Update: 2017-06-01 00:00 GMT

Jun 01, 2017: Ryanair reported a 6 percent increase in full-year net profit to €1.316 billion. The combination of a 13 percent cut in average fares, coupled with Year 3 of the “Always Getting Better” (AGB) programme delivered 13 percent traffic growth to 120 million customers, and an industry leading 94 percent load factor and unit costs fell by 11 percent.

Michael O’Leary, CEO Ryanair, said, “We have reported a 6 percent increase in PAT to €1.316 billion, despite difficult trading conditions in FY17 caused by a series of security events at European cities, a switch of charter capacity from North Africa, Turkey and Egypt to mainland Europe, and a sharp decline in Sterling following the June 2016, Brexit vote. We reacted to these challenges by improving our customer experience, and stimulating growth with lower fares.”

During FY17 Ryanair took delivery of 52 new B737’s, launched 206 new routes and opened 10 new bases at the primary airports in Bucharest, Corfu, Frankfurt Main, Hamburg, Ibiza, Nuremburg, Prague, Sofia, Timisoara and Vilnius.

According to the airline, there will be an increase in the fleet to 427 aircraft and the customers will also increase to 130 million’s by March 2018. Ryanair has recently announced the launch of Ryanair Sun, a charter airline which will have a Polish AOC and management team. The airline will operate in summer 2018 with a fleet of 5 aircraft.

“As legacy competitors in Italy, Germany, Romania, and Poland undergo deep restructuring, the scale of our airport growth negotiations is accelerating. We continue to juggle more opportunities for 2018 and 2019 than our existing fleet growth can accommodate.

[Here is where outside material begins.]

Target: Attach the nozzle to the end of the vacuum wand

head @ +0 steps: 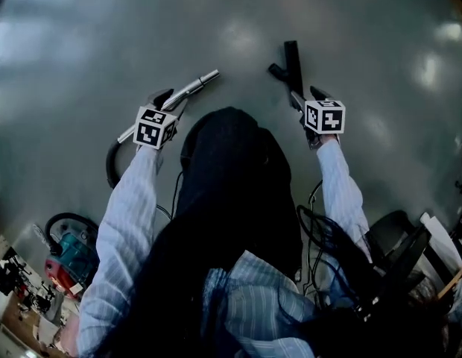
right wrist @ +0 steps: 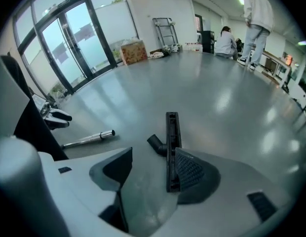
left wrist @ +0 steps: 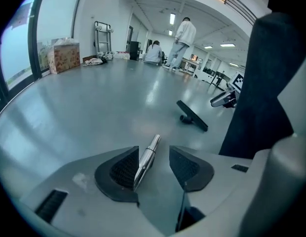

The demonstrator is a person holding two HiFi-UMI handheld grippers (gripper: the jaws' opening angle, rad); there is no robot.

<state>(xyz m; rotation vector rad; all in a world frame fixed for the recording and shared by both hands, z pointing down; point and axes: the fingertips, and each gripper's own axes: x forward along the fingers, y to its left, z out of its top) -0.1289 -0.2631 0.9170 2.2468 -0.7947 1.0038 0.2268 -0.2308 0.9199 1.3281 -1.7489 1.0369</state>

Accordingly, we are engaged in a fleet review with Boeing and are taking up opportunities to accelerate fleet growth in 2018 and 2019 by extending 10 of our planned lease returns in these years and adding selectively to our current order where Boeing may have some delivery opportunities over the next 24 months. As competitor airlines undergo deep restructuring, we are aware of the need to have additional short-haul aircraft to respond quickly as these unique growth opportunities arise,” Leary added.